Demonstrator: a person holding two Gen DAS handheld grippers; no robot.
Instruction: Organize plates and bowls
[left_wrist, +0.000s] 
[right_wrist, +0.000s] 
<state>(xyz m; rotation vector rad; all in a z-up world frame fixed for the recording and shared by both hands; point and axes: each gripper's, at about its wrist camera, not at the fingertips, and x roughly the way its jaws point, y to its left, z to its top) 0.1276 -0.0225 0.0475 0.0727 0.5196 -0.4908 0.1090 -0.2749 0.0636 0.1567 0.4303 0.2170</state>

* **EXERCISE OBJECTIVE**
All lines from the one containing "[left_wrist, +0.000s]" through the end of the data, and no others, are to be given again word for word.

* **EXERCISE RESULT**
[left_wrist, +0.000s] 
[right_wrist, +0.000s] 
<state>(xyz m; rotation vector rad; all in a z-up world frame fixed for the recording and shared by both hands; point and axes: each gripper's, at about its wrist camera, not at the fingertips, and x roughly the way its jaws point, y to its left, z to its top) 0.1276 -0.0225 0.0475 0.0727 0.5196 -0.4908 0.1090 -0.2749 0.0636 0.1567 0.4303 0.2170</state>

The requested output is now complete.